### [AIM OF THE EXERCISE]
Repeat the listing below in full.
▬▬▬▬▬▬▬▬▬▬
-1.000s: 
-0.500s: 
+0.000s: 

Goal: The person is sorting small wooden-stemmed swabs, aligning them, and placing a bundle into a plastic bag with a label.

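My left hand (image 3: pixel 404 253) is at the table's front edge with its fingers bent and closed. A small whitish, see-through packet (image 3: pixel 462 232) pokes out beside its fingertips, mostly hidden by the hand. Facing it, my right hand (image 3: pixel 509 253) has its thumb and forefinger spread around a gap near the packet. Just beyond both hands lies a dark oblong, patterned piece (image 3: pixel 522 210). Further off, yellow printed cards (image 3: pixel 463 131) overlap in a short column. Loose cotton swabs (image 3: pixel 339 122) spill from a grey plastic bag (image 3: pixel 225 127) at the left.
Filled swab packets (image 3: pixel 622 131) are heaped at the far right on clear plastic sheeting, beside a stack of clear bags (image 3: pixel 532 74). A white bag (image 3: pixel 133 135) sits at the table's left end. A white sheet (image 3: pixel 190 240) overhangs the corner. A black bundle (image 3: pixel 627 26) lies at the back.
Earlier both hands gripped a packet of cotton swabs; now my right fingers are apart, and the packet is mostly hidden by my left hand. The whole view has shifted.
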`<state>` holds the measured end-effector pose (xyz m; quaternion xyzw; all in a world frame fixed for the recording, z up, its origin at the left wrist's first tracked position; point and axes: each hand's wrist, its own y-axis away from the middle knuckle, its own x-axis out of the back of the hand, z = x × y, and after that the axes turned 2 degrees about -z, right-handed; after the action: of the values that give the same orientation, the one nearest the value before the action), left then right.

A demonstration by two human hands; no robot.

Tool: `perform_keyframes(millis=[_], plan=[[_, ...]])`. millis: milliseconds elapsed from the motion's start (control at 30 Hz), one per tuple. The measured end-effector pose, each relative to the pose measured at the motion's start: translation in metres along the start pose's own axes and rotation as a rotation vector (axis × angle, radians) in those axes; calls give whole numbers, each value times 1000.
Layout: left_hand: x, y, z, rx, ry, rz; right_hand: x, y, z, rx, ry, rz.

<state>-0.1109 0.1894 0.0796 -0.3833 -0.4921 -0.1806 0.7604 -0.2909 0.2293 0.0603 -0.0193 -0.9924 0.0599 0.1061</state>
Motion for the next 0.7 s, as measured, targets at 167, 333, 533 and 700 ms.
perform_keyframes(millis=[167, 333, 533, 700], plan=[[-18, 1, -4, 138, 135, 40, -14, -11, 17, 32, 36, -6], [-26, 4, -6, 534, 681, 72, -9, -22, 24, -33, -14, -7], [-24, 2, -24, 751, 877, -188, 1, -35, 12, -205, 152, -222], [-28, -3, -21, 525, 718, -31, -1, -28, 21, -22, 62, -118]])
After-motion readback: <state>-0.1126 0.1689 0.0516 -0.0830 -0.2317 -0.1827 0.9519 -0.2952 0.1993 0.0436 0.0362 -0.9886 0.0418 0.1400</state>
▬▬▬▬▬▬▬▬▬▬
### [RESULT OF THIS EXERCISE]
-1.000s: 
-0.500s: 
+0.000s: 

Goal: The person is sorting small wooden-stemmed swabs, aligning them, and placing a bundle into a plastic bag with a label.

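My left hand (image 3: pixel 404 253) is at the table's front edge with its fingers bent and closed. A small whitish, see-through packet (image 3: pixel 462 232) pokes out beside its fingertips, mostly hidden by the hand. Facing it, my right hand (image 3: pixel 509 253) has its thumb and forefinger spread around a gap near the packet. Just beyond both hands lies a dark oblong, patterned piece (image 3: pixel 522 210). Further off, yellow printed cards (image 3: pixel 463 131) overlap in a short column. Loose cotton swabs (image 3: pixel 339 122) spill from a grey plastic bag (image 3: pixel 225 127) at the left.
Filled swab packets (image 3: pixel 622 131) are heaped at the far right on clear plastic sheeting, beside a stack of clear bags (image 3: pixel 532 74). A white bag (image 3: pixel 133 135) sits at the table's left end. A white sheet (image 3: pixel 190 240) overhangs the corner. A black bundle (image 3: pixel 627 26) lies at the back.
Earlier both hands gripped a packet of cotton swabs; now my right fingers are apart, and the packet is mostly hidden by my left hand. The whole view has shifted.
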`<state>` holds the measured end-effector pose (xyz m; quaternion xyzw; all in a world frame fixed for the recording, z up, its origin at the left wrist's first tracked position; point and axes: each hand's wrist, its own y-axis away from the middle knuckle, its own x-axis out of the back of the hand, z = x × y, and after that the axes turned 2 degrees about -z, right-handed; after the action: of the values that give the same orientation, the one nearest the value before the action), left then right.

A demonstration by two human hands; no robot.

Tool: `perform_keyframes(millis=[_], plan=[[_, ...]])`. millis: milliseconds elapsed from the motion's start (control at 30 Hz), one per tuple. The measured end-effector pose, each relative to the pose measured at the motion's start: translation in metres along the start pose's own axes and rotation as a rotation vector (axis × angle, radians) in those axes; calls give whole numbers, each value times 1000.
Layout: left_hand: x, y, z, rx, ry, rz; right_hand: x, y, z, rx, ry, rz.

<state>-0.1109 0.1894 0.0796 -0.3833 -0.4921 -0.1806 0.7604 -0.2909 0.2293 0.0603 -0.0193 -0.9924 0.0599 0.1061</state>
Motion for the next 0.7 s, as measured, targets at 167, 333, 533 and 700 ms.
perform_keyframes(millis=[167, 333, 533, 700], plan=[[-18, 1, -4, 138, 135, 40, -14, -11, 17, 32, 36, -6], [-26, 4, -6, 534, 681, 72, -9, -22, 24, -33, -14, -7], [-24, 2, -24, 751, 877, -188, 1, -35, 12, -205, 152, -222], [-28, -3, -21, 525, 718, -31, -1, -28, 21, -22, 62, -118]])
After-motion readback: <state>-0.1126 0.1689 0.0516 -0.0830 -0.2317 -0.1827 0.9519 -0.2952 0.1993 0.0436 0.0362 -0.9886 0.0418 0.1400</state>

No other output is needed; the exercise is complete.